The Salon of the Fine Line or The Fine Line Salon

The Salon of the Fine Line
or
The Fine Line Salon
Good News!  I have named the salon The Fine Line Salon, after contemplating the nature of the moniker, that would be the designated gathering place for “eminent writers.”  Remember, that was part of the definition of “salon,” and I figured nothing was better than “walking a fine line between two opposing sides or aspects.”  We still have to enter through the swinging doors, and sawdust is available upon request, for those who desire.
A “fine line” represents a gray area.  Here are three examples: candidates wanting to get votes from everyone, walk a fine line, and campaign promises are much more likely to depict those nebulous “shades of gray;” drinking with friends, and alcoholism; speaking your mind and being a bitch (bitch being non-gender specific); being careful and being neurotic.  That’s four, and that’s why I taught language arts and not math, he said lamely.
Do not confuse “fine line” with “thin line.”  To walk a “thin line” is to be in danger, or close to danger.  A parent tells a child she is walking a thin line, when the child may be pushing the wrong buttons, a little too methodically.  Kids who get embroiled in organizations which place unrealistic expectations on parents with staccato-like regularity, walk a thin line.  Innocent bloggers, who get embroiled in their colleagues’ sites, walk a thin line as far as how long partner and kids will tolerate said thin ice, not to mix my metaphors.
I had to first reject “Scrawled Offerings,” which I loved, until I put the word salon after it, and saw S.O.S.  I mean, sos can also stand for “slop on a shingle,” or “sounds of silence,” but I decided that was a good enough  reason to stick with The Fine Line.   I’m still relishing the part of the definition that includes “eminent.”  I mean, first I had to clarify for myself that we were talking important, and not about-to-happen, as in imminent.  That was my first thought.  The second and more lasting thought, is that we are “eminent.”
We scrawl (that would be me) or we sculpt, it’s kind of all the same thing.  Maybe one in seven, lucky seven, of my written pieces, is one that makes me say, “That was kind of sweet,” keeping in mind the gold mine of available synonyms for sweet that can be applied.  Otherwise, it’s like exercising: you do the same basic task, in the same manner, hopefully with some semblance of routine, and the effect is the one you desire.  It doesn’t make a shred of difference, ultimately, what anyone else thinks, though if you go it alone too frequently, you just may find yourself thinking solo.  But you are still eminent.
What makes us eminent, is our efforts to complete the process of transferring information from within our minds, with all its swirling, infinite existing tracts, to our computers.  In my description of myself, when first accessing my blog, I comment that my therapy last year, has freed me up to do just that.  It’s a miracle to me.  Words on paper, that used to be located in all of that built-up morass that was my anxiety-ridden self, with a happy-to-comply brain.
Whatever path got you to the point where you attempt to do this writing process, without pay, for whatever reason, also got you eminence.  For once, there’s no “fine line.”  Just the occasional well-turned phrase, or fine line.

7 comments:

  1. The Fine Line Salon-- there's power in a name.

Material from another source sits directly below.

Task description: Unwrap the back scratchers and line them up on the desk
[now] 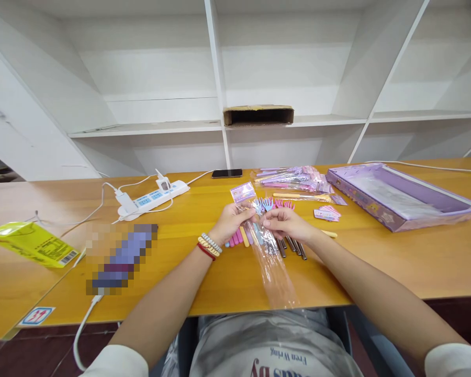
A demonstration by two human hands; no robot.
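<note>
My left hand point(232, 222) pinches the upper part of a long clear plastic bag point(275, 277), which trails toward the table's front edge. A small purple printed card point(243, 192) shows just beyond those fingers. My right hand point(284, 222) is closed at the bag's other side, thumb and forefinger together on the film. Beneath both hands lie loose back scratchers with blue and pink claw heads point(284, 204), coloured handles point(237, 239) and metal rods point(298, 248). Whether a scratcher is inside the bag is unclear.
Bagged back scratchers point(290, 179) are piled behind my hands. Small cards point(327, 213) and a purple box point(392, 222) are at right. At left are a power strip point(153, 200), a blurred phone-like object point(125, 256) and a yellow packet point(35, 243). A black phone point(226, 173) lies behind.
</note>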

    "...it’s like exercising: you do the same basic task, in the same manner, hopefully with some semblance of routine, and the effect is the one you desire. It doesn’t make a shred of difference, ultimately, what anyone else thinks, though if you go it alone too frequently, you just may find yourself thinking solo. But you are still eminent."

    I hope so, and thanks for reading my blog-- your comments have helped me become a better writer, Mark. This Nablopomo daily blogging has benefited me, even when I can't always see the progress.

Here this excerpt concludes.